Shayan.J said:"##t## does not depend on the coordinates" ## \Leftrightarrow (\frac{\partial x}{\partial t})_{y,z}=0##!
You are considering a transformation taking x to q and t to t. Regardless of what transformation you have done, t only depends on t.Happiness said:Suppose a particle travels at constant velocity, i.e., ##x=vt##. Then ##\frac{\partial x}{\partial t}=v\neq0##. So does ##t## depends on ##x##? I'm confused.
No, t still does not depend on the coordinates.Happiness said:In that case, should ∂L∂t∂t∂˙qm∂L∂t∂t∂qm˙\frac{\partial L}{\partial t}\frac{\partial t}{\partial\dot{q_m}} be included in (5.41)?
Orodruin said:No, t still does not depend on the coordinates.
vanhees71 said:I don't know what Eq. (5.41) is, but you should get the form-invariant Euler-Lagrange equations also in the new coordinates, i.e., you have given
$$L'(q,\dot{q},t)=L[x(q,t);\dot{x}(q,t),t].$$
where
$$\dot{x}^i=\dot{q}^k \frac{\partial x^i}{\partial q^k}+\partial_t x^i.$$
In this equation the ##\partial_t x^i## means the derivative of the explicit time dependence of ##x^i(q,t)##.

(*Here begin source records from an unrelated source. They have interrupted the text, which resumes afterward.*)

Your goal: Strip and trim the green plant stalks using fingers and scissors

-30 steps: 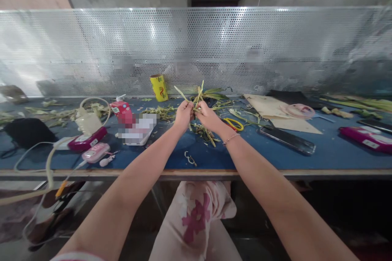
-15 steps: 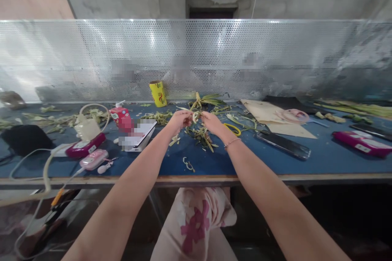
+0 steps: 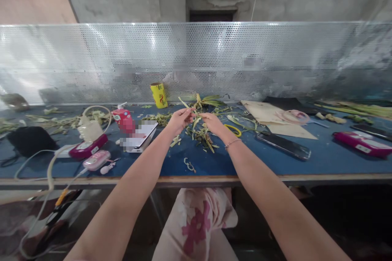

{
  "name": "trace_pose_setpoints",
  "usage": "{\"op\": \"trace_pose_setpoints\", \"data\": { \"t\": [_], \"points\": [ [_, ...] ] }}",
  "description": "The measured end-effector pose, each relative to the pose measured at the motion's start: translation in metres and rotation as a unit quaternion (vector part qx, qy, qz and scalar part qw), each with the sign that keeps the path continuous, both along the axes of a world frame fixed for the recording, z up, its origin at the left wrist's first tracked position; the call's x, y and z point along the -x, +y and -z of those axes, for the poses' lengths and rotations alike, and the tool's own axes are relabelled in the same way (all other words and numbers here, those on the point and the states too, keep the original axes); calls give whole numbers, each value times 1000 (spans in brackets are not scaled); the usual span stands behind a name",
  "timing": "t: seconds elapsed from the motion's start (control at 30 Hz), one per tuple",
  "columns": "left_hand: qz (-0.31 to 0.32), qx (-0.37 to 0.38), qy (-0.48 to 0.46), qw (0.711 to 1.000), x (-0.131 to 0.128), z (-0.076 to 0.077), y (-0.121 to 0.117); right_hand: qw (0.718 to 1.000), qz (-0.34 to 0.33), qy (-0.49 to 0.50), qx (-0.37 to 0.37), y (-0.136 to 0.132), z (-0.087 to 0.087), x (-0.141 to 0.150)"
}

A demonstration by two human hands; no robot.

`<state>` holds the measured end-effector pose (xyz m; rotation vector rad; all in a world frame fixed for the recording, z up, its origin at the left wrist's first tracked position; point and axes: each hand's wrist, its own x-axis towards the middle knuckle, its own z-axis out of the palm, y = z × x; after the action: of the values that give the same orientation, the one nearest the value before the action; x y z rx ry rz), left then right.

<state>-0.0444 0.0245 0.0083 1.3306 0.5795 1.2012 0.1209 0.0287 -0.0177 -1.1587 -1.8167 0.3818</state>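
Observation:
Over the middle of the blue table, my left hand [image 3: 180,120] is closed, its fingers pinched on a thin pale-green plant stem [image 3: 183,102]. The stem's tip sticks up and to the left past the fingertips. My right hand [image 3: 212,122] is closed too, thumb and fingers pressed together at the other end of the stem, close to the left fingertips. A pile of green and yellowish plant scraps [image 3: 204,138] lies on the table just below the hands. Behind them sits a bundle of leafy stalks [image 3: 208,101]. A curled pale peeling [image 3: 189,165] rests nearer the front edge.
Yellow-handled scissors [image 3: 233,130] and a dark phone [image 3: 284,145] lie to the right, by beige cardboard [image 3: 269,116]. To the left are a red bottle [image 3: 123,120], a phone [image 3: 141,136] and a corded pink device [image 3: 96,160]. A perforated metal screen [image 3: 196,61] closes the back.
The stem between my hands now points up and to the left, where before a pale curled piece showed between the fingers. Both hands stay in nearly the same place.

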Motion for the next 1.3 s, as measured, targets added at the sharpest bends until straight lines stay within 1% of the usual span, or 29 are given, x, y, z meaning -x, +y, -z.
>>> {"op": "trace_pose_setpoints", "data": {
  "t": [0.13,0.23,0.3,0.37,0.43,0.57,0.7,0.8,0.97,1.13,1.3],
  "points": [
    [56,23,29,998,2,1,-1,999,-25,34,12,-4,-3,0],
    [78,46,75,993,3,2,0,998,-32,54,11,-6,-5,-1],
    [71,60,96,991,4,3,0,998,-33,50,17,-5,-5,-1],
    [48,74,105,991,4,3,1,999,-28,31,12,-4,-4,-1],
    [32,88,101,990,4,2,0,1000,-18,6,-12,-5,-4,0],
    [39,111,83,990,3,1,-1,997,-2,-44,-67,-10,-5,1],
    [46,120,76,989,2,2,1,990,-31,-81,-116,-15,-6,1],
    [35,129,60,989,2,3,4,982,-56,-98,-152,-14,-3,2],
    [45,149,64,986,2,2,3,970,-55,-104,-213,-6,5,4],
    [35,130,61,989,1,1,0,965,-49,-119,-228,-2,9,5],
    [39,100,53,993,-2,4,0,969,-41,-132,-204,-4,9,5]
  ]
}}
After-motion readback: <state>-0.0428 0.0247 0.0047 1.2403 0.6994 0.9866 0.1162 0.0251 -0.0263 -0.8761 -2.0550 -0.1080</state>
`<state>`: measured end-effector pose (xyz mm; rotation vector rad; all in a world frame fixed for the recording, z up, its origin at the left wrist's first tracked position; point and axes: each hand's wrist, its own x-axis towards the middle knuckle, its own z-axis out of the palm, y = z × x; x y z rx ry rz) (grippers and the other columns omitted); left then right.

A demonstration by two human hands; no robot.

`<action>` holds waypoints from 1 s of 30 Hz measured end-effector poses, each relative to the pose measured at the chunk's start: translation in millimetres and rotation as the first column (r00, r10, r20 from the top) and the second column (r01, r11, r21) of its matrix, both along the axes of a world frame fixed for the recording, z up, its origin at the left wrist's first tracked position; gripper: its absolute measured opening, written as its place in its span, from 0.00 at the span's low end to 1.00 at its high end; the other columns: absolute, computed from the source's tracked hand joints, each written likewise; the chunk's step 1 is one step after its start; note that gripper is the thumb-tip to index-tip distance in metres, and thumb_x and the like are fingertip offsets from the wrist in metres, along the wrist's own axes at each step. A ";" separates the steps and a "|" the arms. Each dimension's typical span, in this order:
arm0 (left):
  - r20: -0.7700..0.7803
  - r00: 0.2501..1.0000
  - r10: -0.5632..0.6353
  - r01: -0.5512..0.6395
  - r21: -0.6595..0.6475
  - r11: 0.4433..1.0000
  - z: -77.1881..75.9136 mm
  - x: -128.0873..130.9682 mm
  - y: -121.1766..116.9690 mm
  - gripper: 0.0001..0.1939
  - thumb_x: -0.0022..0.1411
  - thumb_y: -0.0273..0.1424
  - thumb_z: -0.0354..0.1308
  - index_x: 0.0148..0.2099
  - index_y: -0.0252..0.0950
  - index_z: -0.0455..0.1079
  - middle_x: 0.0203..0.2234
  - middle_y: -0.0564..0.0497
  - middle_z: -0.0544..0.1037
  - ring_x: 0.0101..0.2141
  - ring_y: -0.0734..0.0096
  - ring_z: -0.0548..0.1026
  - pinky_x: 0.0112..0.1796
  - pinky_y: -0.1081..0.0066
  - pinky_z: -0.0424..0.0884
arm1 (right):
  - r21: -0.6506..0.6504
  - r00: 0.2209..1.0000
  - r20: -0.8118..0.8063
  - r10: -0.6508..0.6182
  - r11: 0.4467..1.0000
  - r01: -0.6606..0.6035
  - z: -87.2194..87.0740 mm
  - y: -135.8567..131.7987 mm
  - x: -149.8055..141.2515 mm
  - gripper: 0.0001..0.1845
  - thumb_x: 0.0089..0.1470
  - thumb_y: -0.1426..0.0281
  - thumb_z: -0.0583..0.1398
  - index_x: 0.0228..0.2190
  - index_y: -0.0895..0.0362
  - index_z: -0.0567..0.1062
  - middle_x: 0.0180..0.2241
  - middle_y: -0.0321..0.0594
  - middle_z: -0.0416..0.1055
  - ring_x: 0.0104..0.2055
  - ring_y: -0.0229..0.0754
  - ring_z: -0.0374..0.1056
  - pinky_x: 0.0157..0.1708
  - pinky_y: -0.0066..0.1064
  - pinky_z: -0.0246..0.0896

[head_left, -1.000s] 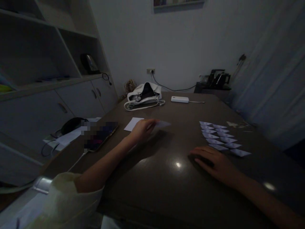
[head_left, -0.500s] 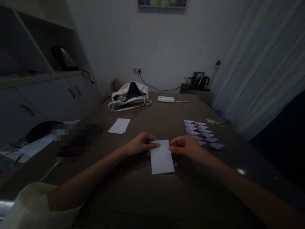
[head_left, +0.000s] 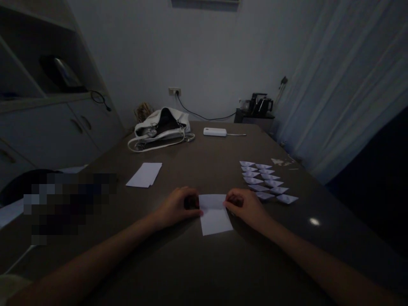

Then the equations of motion in the new coordinates read
$$\frac{\partial L'}{\partial q^k}-\frac{\mathrm{d}}{\mathrm{d} t} \frac{\partial L'}{\partial \dot{q}^k}=0.$$
In general, for partial derivatives, ##\partial x^i/\partial y^j## is not equal to the reciprocal of ##\partial y^j/\partial x^i##. You need to consider what these functions actually are functions of and what variable change you are considering. In this case you are keeping t as an independent variable and its parial derivative wrt anything else is zero.Happiness said:Does that mean ##\frac{\partial t}{\partial\dot{q_m}}=0## and ##\frac{\partial t}{\partial q_m}=0##? Why?
Clearly, ##\frac{\partial q_m}{\partial t}\neq0##.
The Euler-Lagrange equation is a mathematical formula used in the field of calculus of variations. It is used to find the function that minimizes or maximizes a given integral, subject to certain constraints.
The Euler-Lagrange equation is derived using the calculus of variations, a branch of mathematics that deals with finding the extrema of functionals. It involves setting up a functional and then finding the function that minimizes or maximizes it using the Euler-Lagrange equation.
The change of coordinates allows us to transform the original problem into a simpler one, making it easier to find the function that minimizes or maximizes the functional. This is particularly useful when dealing with non-Cartesian coordinate systems, where the equations may be more complex.
The derivation of the Euler-Lagrange equation assumes that the functional is continuous, has continuous first-order derivatives, and has a unique solution. It also assumes that the boundary conditions are fixed and do not vary with the function.
The Euler-Lagrange equation has many applications in physics, engineering, and economics. It is used to find the shortest path between two points, the shape of a hanging chain, and the optimal trajectory for a rocket. It is also used in the study of optimal control and game theory.